Ignoring every picture, transcribe the data in full as it stands.

[Input data Boundary: Start]

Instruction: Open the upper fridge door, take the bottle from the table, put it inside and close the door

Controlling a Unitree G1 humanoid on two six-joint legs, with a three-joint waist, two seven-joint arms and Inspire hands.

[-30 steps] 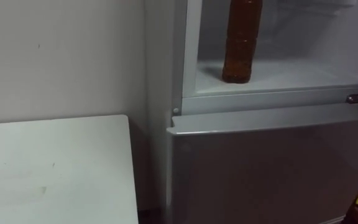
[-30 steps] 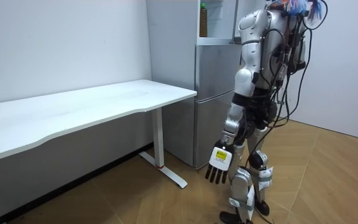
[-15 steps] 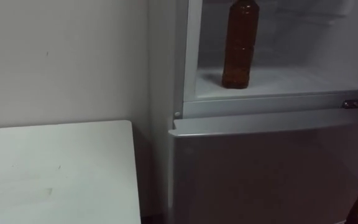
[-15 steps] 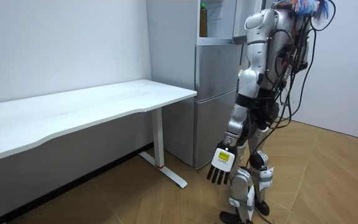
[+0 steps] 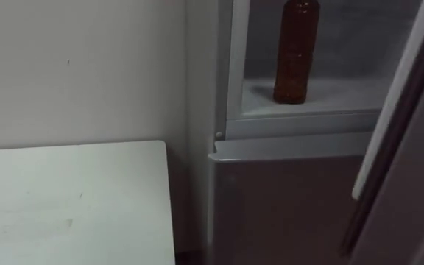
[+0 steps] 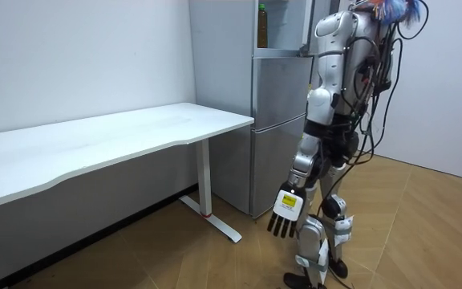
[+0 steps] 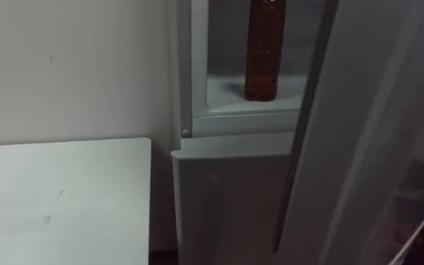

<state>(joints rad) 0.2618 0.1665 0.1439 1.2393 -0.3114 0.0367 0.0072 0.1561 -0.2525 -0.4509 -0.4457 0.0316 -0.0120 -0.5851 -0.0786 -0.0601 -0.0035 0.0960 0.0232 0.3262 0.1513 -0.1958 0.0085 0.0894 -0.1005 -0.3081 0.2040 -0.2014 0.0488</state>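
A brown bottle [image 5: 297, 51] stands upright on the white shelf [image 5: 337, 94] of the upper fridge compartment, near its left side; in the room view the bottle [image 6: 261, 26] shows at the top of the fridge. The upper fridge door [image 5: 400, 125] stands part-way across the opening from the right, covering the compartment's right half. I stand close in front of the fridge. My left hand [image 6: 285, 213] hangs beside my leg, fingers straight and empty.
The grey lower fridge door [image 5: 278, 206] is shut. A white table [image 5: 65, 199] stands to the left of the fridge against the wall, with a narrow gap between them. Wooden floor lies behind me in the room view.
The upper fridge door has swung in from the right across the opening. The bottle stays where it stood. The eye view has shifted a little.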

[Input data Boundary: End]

■ **Solution**:
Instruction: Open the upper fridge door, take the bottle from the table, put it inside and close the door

Controlling a Unitree G1 humanoid on two six-joint legs, with a three-joint waist, two seven-joint arms and Inspire hands.

[-30 steps] 
[-30 steps] 
[-15 steps] 
[-15 steps] 
[+0 steps] 
[+0 steps] 
[+0 steps] 

<state>(joints rad) 0.2618 0.1665 0.1439 1.2393 -0.3114 0.0367 0.0072 0.1561 -0.2525 -0.4509 -0.4457 0.0316 -0.0120 -0.5851 -0.0786 -0.0601 -0.0035 0.0960 0.0232 0.3262 0.1513 -0.1958 0.0085 0.0894 -0.1005 -0.3081 0.2040 -0.2014 0.0488</state>
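A brown bottle [image 5: 297, 51] stands upright on the white shelf [image 5: 337, 94] of the upper fridge compartment, near its left side; in the room view the bottle [image 6: 261, 26] shows at the top of the fridge. The upper fridge door [image 5: 400, 125] stands part-way across the opening from the right, covering the compartment's right half. I stand close in front of the fridge. My left hand [image 6: 285, 213] hangs beside my leg, fingers straight and empty.
The grey lower fridge door [image 5: 278, 206] is shut. A white table [image 5: 65, 199] stands to the left of the fridge against the wall, with a narrow gap between them. Wooden floor lies behind me in the room view.
The upper fridge door has swung in from the right across the opening. The bottle stays where it stood. The eye view has shifted a little.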

This exercise requires no further output.